Life Lived in Colour.
Please listen with headphones – recording uses binaural stereo microphones which require headphone playback to achieve their full effect
This project is an attempt to understand some of the huge changes that take place in the life of one woman, Soozie, who after suffering from profound hearing loss for over 20 years, has had a good level of hearing restored through undergoing cochlear implant (CI) surgery. A CI is a device that is implanted inside the recipient’s head and consists of a series of electrodes that are attached directly to the aural nerves in the brain. These electrodes are then electronically stimulated via an external microphone/processor unit, essentially allowing for the damaged portions of a person’s ear to be bypassed.
Through spending time with Soozie, it is clear that the CI process not only transformed her sense of perception, but also profoundly transformed her sense of self and her relation to the world. A key focus of this work then becomes about addressing the existential value of hearing – a hearing that is about life, not just sound – and the ways that the CI process for Soozie not only greatly increased her ability to hear, but also opened up new possibilities for her life in general. When we begin to explore the CI process as an event with the capacity to produce a radical reorientation to the world – on a sensorial, as well as existential, social and imaginative level – we are presented with a problem ethnographically speaking, namely, how we might actually begin to apprehend, understand and represent these kinds of elusive, internal (emotional and imaginative) shifts in self-understanding.
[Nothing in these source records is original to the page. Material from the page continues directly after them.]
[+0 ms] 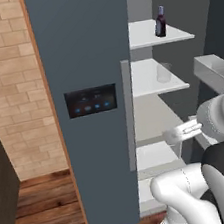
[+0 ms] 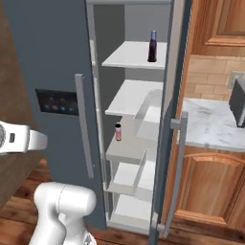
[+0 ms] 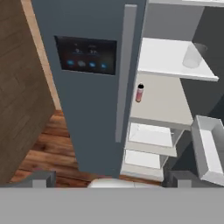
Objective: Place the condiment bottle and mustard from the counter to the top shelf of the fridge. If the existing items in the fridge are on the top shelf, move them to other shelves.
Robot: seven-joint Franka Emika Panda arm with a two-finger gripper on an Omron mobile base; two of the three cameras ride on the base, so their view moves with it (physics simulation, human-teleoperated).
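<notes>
Slim dark maroon condiment bottle w/ pale cap (image 1: 160, 21) already stands upright on the top white flat shelf (image 1: 174, 35) of the tall slate blue-grey fridge (image 1: 84, 62), toward the shelf's open front edge in the left base view. Small clear drinking glass (image 1: 163, 72) sits one shelf down, on the second white shelf (image 1: 145, 84), so top shelf looks free of the old item. A small reddish bottle w/ pale cap (image 3: 139, 93) stands on the greyish ledge below that; not part of the job as far as I can tell.

Yellow mustard squeeze bottle: can't place it in these pics. White-grey marbled desk (image 2: 210, 124) w/ brown wood fronts lies right of the open fridge door in the right base view; the stretch visible there carries no yellow bottle.

End effector: two dark finger tips (image 3: 40, 178) at the bottom of the hand view, set wide apart, nothing between them — open, empty.

Key relation: hand looks at the fridge front, low. The desk, where the mustard should be picked up, is off to the robot's right, away from where the hand points. Next move prob. needs a swing or base drive right toward the desk. Bottle's long axis unknown till seen; likely upright.
</notes>
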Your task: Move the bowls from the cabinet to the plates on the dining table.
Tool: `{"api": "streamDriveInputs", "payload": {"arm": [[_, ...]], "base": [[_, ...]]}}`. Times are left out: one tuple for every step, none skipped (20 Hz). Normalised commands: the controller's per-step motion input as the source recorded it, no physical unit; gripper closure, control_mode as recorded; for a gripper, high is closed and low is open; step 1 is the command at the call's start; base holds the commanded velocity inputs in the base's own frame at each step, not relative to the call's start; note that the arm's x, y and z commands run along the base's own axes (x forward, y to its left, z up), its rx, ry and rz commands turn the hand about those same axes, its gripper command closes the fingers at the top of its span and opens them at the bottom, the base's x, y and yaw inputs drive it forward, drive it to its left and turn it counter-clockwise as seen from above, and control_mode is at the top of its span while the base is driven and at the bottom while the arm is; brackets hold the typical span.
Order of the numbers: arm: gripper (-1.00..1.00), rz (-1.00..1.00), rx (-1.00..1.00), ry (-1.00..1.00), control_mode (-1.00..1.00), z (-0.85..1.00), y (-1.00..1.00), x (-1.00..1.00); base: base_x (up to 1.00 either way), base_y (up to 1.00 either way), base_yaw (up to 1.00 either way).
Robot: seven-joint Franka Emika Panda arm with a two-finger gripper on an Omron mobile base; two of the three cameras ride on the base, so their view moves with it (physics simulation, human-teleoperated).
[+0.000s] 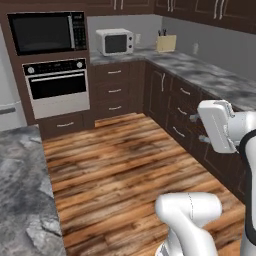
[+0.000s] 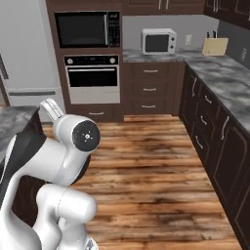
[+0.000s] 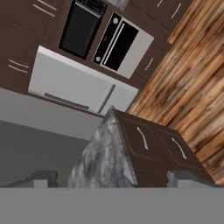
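Dark brown wall cabinets (image 1: pixel 135 5) with long silver bar handles run along the top edge of the left base view, doors closed; which one is the task's cabinet cannot be told. Below them a grey stone counter (image 1: pixel 200 72) carries a white microwave (image 1: pixel 115 41) in its back corner and a knife block (image 1: pixel 166 43) beside it. The gripper (image 3: pixel 114 179) hangs over the wooden floor (image 1: pixel 125 160), its fingertips (image 3: pixel 41 178) spread wide and empty, facing the corner of a marbled stone top (image 3: pixel 105 153) on a dark base. A built-in oven (image 1: pixel 56 85) stands behind, against the back wall.
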Motion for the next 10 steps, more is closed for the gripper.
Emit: {"api": "streamDriveInputs", "payload": {"arm": [[-1.0,0.0,0.0,0.0,1.0,0.0,0.0,0.0],[-1.0,0.0,0.0,0.0,1.0,0.0,0.0,0.0],[-1.0,0.0,0.0,0.0,1.0,0.0,0.0,0.0],[-1.0,0.0,0.0,0.0,1.0,0.0,0.0,0.0],[-1.0,0.0,0.0,0.0,1.0,0.0,0.0,0.0],[-1.0,0.0,0.0,0.0,1.0,0.0,0.0,0.0],[-1.0,0.0,0.0,0.0,1.0,0.0,0.0,0.0],[-1.0,0.0,0.0,0.0,1.0,0.0,0.0,0.0],[-1.0,0.0,0.0,0.0,1.0,0.0,0.0,0.0],[-1.0,0.0,0.0,0.0,1.0,0.0,0.0,0.0]], "base": [[0.0,0.0,-0.22],[0.0,0.0,-0.22],[0.0,0.0,-0.22],[0.0,0.0,-0.22],[0.0,0.0,-0.22],[0.0,0.0,-0.22],[0.0,0.0,-0.22],[0.0,0.0,-0.22],[0.0,0.0,-0.22],[0.0,0.0,-0.22]]}}
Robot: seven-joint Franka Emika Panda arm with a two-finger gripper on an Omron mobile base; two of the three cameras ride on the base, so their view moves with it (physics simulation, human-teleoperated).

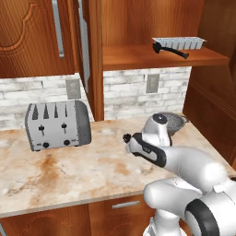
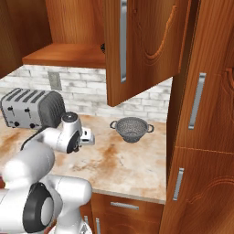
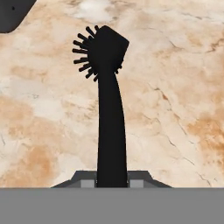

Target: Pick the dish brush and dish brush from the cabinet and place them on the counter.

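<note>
The end effector (image 3: 112, 181) is closed on a dish brush (image 3: 109, 109); in the hand view the thin black handle rises from between the two finger tips and the bristly head points away, over the marbled tabletop (image 3: 175, 109). In the left base view the same brush head (image 1: 126, 137) sticks out from the front of the white arm, above the middle of the tabletop (image 1: 69, 170) and well away from its front edge. The other dish brush (image 1: 169, 50) lies on the wooden shelf (image 1: 138, 57) inside the cabinet (image 1: 96, 60), near the shelf's front edge, just in front of a grey ice-cube tray (image 1: 179, 43); whether they touch I cannot tell. The cabinet door (image 2: 137, 45) stands open and hangs over the right part of the tabletop, above a metal colander (image 2: 131, 129) that sits close to the brick back wall (image 2: 87, 93). A silver toaster (image 1: 57, 124) stands at the left, near the wall. Between the toaster and the colander the stone surface is bare and wide, with free room in front of the arm. On the right, a tall wooden side panel (image 2: 201, 114) closes the tabletop, so on that side the room is narrow.
</note>
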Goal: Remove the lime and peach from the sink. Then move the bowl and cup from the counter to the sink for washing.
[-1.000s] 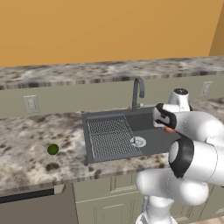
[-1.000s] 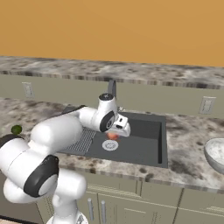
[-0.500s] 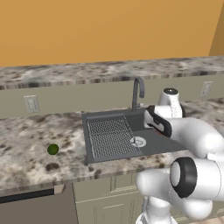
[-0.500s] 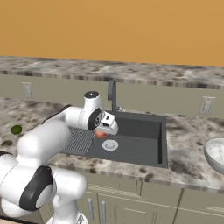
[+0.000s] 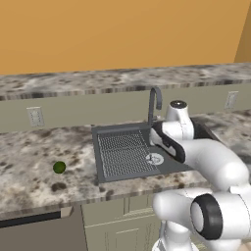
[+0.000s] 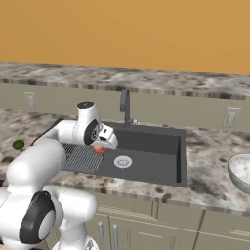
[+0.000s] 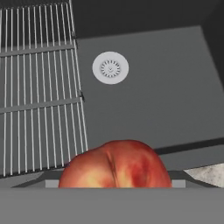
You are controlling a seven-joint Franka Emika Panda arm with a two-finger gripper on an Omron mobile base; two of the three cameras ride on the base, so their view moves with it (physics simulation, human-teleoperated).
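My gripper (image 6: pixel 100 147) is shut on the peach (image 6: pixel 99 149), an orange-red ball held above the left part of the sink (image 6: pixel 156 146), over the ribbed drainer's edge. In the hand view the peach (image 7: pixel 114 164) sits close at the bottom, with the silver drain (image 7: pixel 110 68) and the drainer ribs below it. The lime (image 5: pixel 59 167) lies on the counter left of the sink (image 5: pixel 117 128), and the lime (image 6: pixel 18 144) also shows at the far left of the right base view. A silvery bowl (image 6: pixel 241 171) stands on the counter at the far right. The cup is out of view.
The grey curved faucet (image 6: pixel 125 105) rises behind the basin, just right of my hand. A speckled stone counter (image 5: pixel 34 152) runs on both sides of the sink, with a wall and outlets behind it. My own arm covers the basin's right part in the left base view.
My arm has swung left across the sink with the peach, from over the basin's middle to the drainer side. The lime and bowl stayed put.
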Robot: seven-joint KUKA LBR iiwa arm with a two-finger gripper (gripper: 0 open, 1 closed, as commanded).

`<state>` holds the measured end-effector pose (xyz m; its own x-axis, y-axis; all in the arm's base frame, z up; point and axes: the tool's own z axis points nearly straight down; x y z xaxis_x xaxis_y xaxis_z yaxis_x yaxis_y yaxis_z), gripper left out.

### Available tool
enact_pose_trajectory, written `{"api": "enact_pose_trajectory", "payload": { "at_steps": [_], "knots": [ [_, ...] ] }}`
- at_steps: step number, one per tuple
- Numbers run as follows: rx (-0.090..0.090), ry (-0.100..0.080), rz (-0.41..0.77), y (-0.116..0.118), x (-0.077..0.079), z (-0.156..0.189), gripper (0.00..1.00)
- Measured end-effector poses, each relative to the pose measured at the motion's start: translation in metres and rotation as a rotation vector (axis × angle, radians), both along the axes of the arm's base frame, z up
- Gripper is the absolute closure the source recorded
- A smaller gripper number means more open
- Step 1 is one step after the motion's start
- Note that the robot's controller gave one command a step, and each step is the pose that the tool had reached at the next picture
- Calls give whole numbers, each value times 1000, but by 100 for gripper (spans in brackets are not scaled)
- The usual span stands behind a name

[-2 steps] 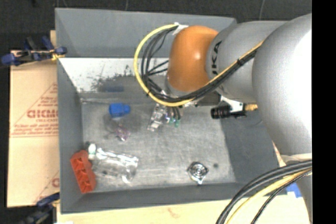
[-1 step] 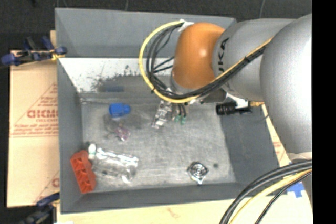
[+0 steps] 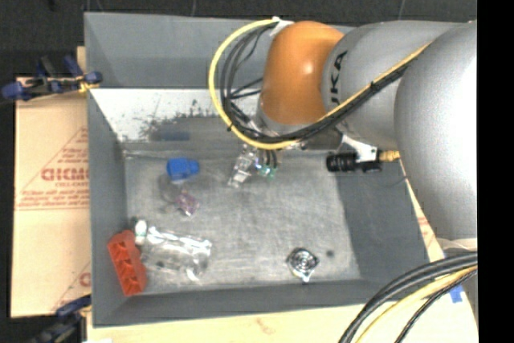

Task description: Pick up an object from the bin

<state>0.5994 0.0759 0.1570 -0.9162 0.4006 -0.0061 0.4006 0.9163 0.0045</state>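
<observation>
Clutter lies along the near wall of the bin (image 3: 106, 173): a red block (image 3: 127, 263) in the left corner, a clear plastic piece (image 3: 175, 250) just beside it, and, well apart to the right, a small shiny metal bit (image 3: 301, 262). Further in, left of centre, a purple scrap (image 3: 186, 203) sits just before a blue lump (image 3: 183, 169). Beyond these, near the far wall, the gripper (image 3: 259, 166) hangs low over the floor. Whether it is open or closed I cannot tell, as the orange cover (image 3: 301, 80) and cables hide much of it. A pale glinting thing (image 3: 239, 175) shows at its tip, on the left side; held or merely beside, I cannot say. I judge this the grasp step, with the lift not yet made. Next comes a sure closure on that pale thing, then a straight rise — the far wall stands close behind, the blue lump near on the left.
</observation>
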Motion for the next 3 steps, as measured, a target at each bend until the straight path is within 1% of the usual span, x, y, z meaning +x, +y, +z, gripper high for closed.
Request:
{"api": "enact_pose_trajectory", "payload": {
  "at_steps": [1,2,3],
  "knots": [
    [-7,8,-9,-97,-35,-8,100],
    [-4,5,-2,-92,-34,-8,0],
    [1,3,-50,-41,-2,-28,0]
  ]
}}
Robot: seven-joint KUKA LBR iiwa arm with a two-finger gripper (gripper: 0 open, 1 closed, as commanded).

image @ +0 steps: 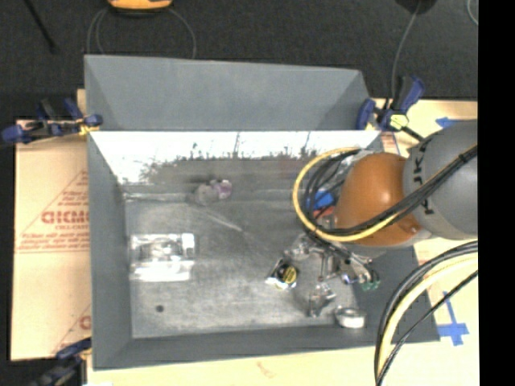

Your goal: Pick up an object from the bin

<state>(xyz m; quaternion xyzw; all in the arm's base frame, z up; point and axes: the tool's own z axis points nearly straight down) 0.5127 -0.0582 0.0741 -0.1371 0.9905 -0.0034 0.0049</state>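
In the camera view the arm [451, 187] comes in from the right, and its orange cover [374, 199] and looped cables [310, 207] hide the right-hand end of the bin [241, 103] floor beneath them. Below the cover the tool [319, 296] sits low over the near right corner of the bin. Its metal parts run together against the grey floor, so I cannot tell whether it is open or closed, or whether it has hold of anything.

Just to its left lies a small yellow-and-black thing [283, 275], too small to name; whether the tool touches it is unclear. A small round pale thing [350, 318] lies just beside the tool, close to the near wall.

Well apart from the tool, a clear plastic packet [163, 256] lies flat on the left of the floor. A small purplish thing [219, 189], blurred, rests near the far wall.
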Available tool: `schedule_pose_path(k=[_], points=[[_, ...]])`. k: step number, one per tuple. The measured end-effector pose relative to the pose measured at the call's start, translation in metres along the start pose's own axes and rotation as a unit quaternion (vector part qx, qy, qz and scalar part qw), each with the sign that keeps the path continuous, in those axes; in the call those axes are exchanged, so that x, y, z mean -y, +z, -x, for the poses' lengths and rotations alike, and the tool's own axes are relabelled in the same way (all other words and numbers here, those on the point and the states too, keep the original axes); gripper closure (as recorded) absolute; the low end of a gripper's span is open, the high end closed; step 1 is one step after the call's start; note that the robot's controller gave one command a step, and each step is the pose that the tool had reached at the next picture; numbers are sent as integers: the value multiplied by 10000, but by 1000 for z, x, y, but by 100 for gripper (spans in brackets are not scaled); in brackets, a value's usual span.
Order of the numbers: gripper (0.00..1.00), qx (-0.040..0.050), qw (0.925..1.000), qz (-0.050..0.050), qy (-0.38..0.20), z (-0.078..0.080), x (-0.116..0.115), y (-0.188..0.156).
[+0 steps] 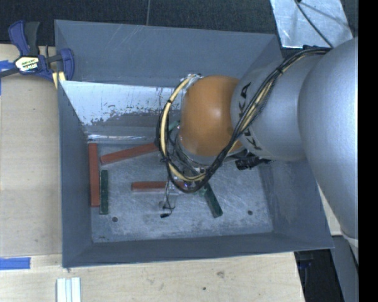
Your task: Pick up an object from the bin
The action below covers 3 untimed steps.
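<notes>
Grey metal bin (75, 168) with a scuffed floor, and the arm (302, 106) leaning in with its orange wrist cover (205, 115) and a tangle of cables (166, 131). The jaws sit low over the floor, about mid-bin, but they're too small and dark to say if they're wide or narrow, so can't tell. Closest thing is a short red-brown bar (148, 185) lying flat just beside the jaws, on the side away from the arm. A dark green bar (212, 203) lies tilted near them on the arm's side. Beyond the short one are a longer red-brown bar (129, 155), then a third red-brown bar (94, 175) with a second green bar (104, 192) right alongside, by the far wall.
</notes>
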<state>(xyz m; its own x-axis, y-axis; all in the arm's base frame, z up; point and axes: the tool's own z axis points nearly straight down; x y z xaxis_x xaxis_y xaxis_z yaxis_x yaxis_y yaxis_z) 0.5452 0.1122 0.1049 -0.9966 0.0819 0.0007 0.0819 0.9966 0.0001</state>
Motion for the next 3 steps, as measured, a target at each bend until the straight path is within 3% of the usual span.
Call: schedule_pose_path(k=[1, 2, 3], points=[[0, -18, 9993, -6, 367, 6, -3, 36], [0, -15, 9993, -4, 366, 6, -3, 36], [100, 5, 9993, 4, 373, 7, -3, 35]])
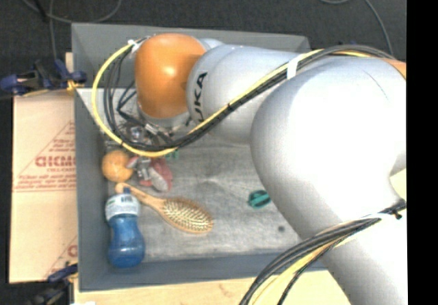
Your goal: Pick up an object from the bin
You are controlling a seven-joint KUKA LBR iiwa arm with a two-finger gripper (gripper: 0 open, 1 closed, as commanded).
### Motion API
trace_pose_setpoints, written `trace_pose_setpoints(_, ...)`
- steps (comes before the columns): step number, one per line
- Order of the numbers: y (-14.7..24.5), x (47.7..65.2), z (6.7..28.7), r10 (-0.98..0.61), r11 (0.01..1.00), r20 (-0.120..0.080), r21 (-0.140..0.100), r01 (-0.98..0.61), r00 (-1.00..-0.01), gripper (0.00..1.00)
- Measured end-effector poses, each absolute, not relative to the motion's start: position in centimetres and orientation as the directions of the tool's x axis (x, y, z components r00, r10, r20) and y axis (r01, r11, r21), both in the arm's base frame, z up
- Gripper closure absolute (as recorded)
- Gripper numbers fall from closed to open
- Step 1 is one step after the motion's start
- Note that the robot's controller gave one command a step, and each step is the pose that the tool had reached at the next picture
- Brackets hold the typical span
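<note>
- Grey metal formed the bin (89,160), and its few loose things sat gathered towards its left side, which was likely why the arm reached right across it.
- Against the left wall, about midway along, rested an orange ball (115,167), perhaps a toy fruit.
- Below it in the near left corner lay a blue bottle (124,232), on its side with its white cap towards the ball.
- Under the arm's orange cover (164,71) hung the claw (146,150), low over the orange ball and a pinkish lump (161,174). I could not tell whether it was open, closed or gripping anything.
- That pinkish lump lay just beside the ball, so one of the two looked the likeliest pick.
- Flat with its bristles up lay a hairbrush (185,215), its handle pointing at the ball.
- Well apart from the rest, a teal piece (258,199) lay alone near the arm (308,133).
</note>
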State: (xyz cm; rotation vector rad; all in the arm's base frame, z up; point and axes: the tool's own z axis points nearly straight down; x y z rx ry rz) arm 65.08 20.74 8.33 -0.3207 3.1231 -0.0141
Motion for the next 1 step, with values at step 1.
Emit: trace_pose_setpoints(1, 19.59, 63.93, 20.96, -0.167, 0.986, -0.004, 0.002, -0.167, -0.986, 1.00)
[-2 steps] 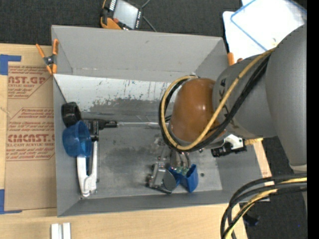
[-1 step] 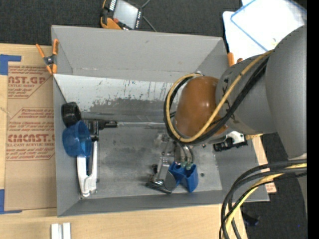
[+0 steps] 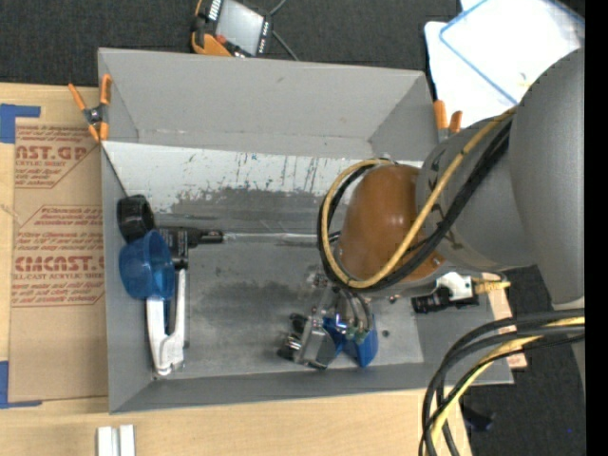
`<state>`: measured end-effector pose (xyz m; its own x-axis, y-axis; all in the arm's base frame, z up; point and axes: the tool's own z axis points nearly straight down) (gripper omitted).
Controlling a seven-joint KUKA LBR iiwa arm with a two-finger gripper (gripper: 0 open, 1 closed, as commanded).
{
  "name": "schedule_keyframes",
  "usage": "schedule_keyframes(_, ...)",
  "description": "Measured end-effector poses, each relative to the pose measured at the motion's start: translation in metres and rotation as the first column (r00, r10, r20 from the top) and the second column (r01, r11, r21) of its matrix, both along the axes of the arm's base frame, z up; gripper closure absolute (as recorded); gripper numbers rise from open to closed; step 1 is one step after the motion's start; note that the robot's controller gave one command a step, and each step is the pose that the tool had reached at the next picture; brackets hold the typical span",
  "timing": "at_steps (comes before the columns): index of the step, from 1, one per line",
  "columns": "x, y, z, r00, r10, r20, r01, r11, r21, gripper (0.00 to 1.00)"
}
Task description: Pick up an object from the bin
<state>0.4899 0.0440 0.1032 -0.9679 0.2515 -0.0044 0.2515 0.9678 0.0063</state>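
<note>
My gripper (image 3: 309, 340) is low over the bin floor near the front wall, right of the middle, under the arm's brown cover. A small blue thing (image 3: 359, 346) lies right beside it on its right, touching or nearly touching; whether the gripper holds it I cannot tell. Part of the blue thing is hidden by the gripper body.
At the bin's left side lie a blue translucent scoop-like cup (image 3: 145, 265), a black knob (image 3: 135, 216) behind it, a white handle-shaped piece (image 3: 163, 335) in front, and a thin black rod (image 3: 198, 238). The arm covers the bin's right side.
</note>
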Motion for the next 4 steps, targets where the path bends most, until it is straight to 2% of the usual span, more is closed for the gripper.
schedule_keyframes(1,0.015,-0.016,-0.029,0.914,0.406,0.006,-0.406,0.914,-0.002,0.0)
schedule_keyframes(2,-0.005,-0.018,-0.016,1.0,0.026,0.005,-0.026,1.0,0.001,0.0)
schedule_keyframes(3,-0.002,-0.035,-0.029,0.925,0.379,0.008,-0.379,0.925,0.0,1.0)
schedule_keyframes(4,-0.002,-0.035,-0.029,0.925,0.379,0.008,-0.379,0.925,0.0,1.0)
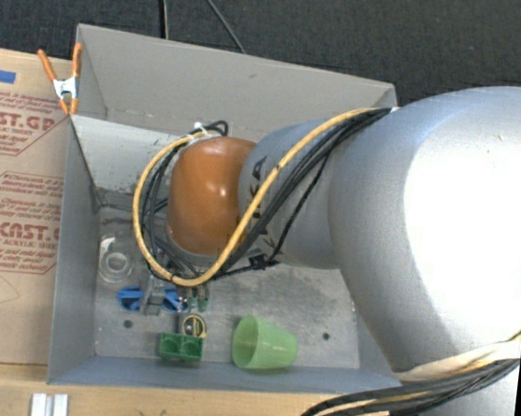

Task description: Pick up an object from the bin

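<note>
Looming over everything from the right, the grey arm [427,232] covers much of the bin [75,302] and ends in an orange cover [204,191] ringed by looping cables [146,202]. Below that cover the tool [172,288] sits low over the near-left part of the bin floor. Whether it is open or closed I cannot tell, because the cover and cables hide its working end. Nothing can be seen in its hold. Ahead and to the right of the tool, well clear of it, a pale green cup [263,344] lies on its side. Nearer, just in front of the tool, is a dark green block [179,347] with studs on top. Off to the tool's left stands a small clear cup [114,263], close to the bin wall. A blue piece [136,299] lies right at the tool's tip on its left side, so close that I cannot say whether they touch. A tiny round thing [192,324] sits between the tool and the green block. I judge this to be the reaching step, with the tool down among the things and nothing lifted yet, and the blue piece is the likeliest target. The next move would call for a sure close on that piece and then a straight lift clear of its neighbours. Whatever lies under the arm towards the right of the bin is hidden, and the blue piece's shape is hard to make out.
</note>
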Available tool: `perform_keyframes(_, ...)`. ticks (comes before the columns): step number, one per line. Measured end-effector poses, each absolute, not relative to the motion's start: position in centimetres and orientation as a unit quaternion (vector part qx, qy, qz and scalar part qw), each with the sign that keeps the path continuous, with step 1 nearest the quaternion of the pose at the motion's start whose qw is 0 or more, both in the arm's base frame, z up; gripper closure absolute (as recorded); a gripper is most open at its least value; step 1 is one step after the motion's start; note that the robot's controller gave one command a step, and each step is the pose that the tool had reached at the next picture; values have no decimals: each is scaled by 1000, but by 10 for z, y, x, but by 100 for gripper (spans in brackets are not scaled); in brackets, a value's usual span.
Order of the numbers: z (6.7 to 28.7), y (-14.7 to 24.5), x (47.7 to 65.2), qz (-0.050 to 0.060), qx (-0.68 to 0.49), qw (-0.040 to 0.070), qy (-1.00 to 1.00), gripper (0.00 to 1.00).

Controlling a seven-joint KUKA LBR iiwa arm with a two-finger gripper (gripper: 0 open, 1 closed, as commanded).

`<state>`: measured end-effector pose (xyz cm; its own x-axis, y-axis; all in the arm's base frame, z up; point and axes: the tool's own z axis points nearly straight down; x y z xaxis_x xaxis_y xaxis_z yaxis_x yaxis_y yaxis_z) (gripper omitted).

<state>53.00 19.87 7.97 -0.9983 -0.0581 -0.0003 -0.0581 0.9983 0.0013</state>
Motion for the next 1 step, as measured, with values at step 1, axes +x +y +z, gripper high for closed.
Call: perform_keyframes(1, 222, 194, 540, 1, -63, 5, 998, 100)
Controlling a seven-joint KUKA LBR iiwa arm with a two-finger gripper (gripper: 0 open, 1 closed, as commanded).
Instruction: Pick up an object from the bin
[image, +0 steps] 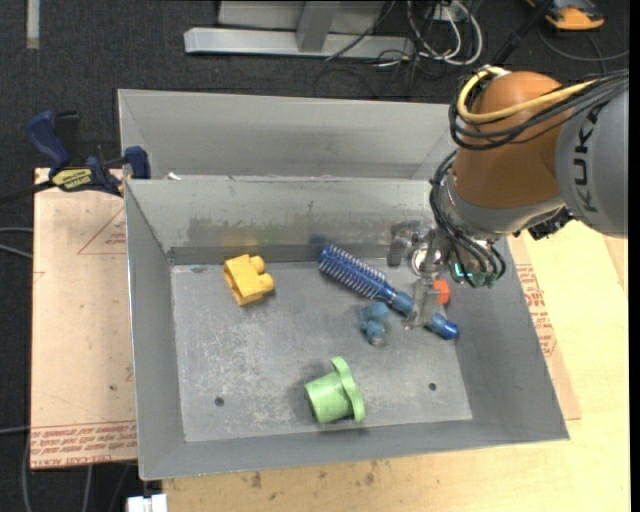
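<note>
My gripper (420, 308) is low in the right part of the bin, right at the handle of a blue brush (357, 272). The brush lies slanted, with its bristle head up-left and its handle end (446, 327) poking out down-right of the gripper. A small blue-grey piece (375, 323) lies just left of the gripper, close to the handle. Part of the handle is hidden behind the gripper.
A yellow block (248, 278) sits at the back left of the bin floor. A green cylinder with a flange (335, 393) lies near the front wall. The arm's orange cover and cables hang over the bin's right back corner.
</note>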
In this particular case, photography, painting and sound recording during fieldwork became a key site for opening up a provisional space where some of these issues could be made tangible, explored on a sensuous level, and be brought into dialogue with more traditional aspects of the research encounter.
When I met Soozie, she was engaged in creating paintings and photographs for an art exhibition in order to try and express some of the impact that her CI has had in her life. For her, a shift from darkness, to a world of bright, expressive colour became a key metaphor to help understand and express – both to herself, and to and others – some of these profound existential changes. The bright colours, swirls and sheer vibrancy of Soozie’s current artistic production, stand in stark contrast to the types of dark, troubled images that she has created in the past; and in this reawakening back into a world of ‘colour’, a trajectory through her struggles with deafness and subsequent re-integration back into social life as a vital space of possibility is opened up. The written part of the work (my MA thesis) presents a number of these images and discusses how creatively engaging with such expressive visual languages can contribute towards developing an anthropology that is more willing (and better equipped) to engage with people’s imaginative and interior worlds.
In the sound piece also presented here, we hear aspects of Soozie’s story alongside some of the sounds that have been important to her in her immediate acoustic environment. The sounds are taken mainly from soundwalks that we conducted together as a way of exploring her emotional relations to the world of sound around her. On these walks, I also gave her a much more powerful microphone that could be plugged directly into her CI processor, giving her a much more acute sensitivity to sound than usual. This interruption of her normal listening practice attempts to (re)dramatise, and partially bring back to life something of the state of wonder and extremely heightened relation to sound that she felt in the initial weeks and months after her CI was switched on. Thus through the unique dynamics of the sound recording encounter, we gain an insight into some of the simple, yet profound moments that unfold as part of the process of learning to more fully relate to the world of sound once again. Sounds are also chosen for their metaphorical resonances, with running water, footsteps, wind and other sounds used for their evocation of movement and change – sounds that when considered in dialogue with Soozie’s biography – work to further evoke and explore the idea of the horizons and possibilities of her life “opening up”.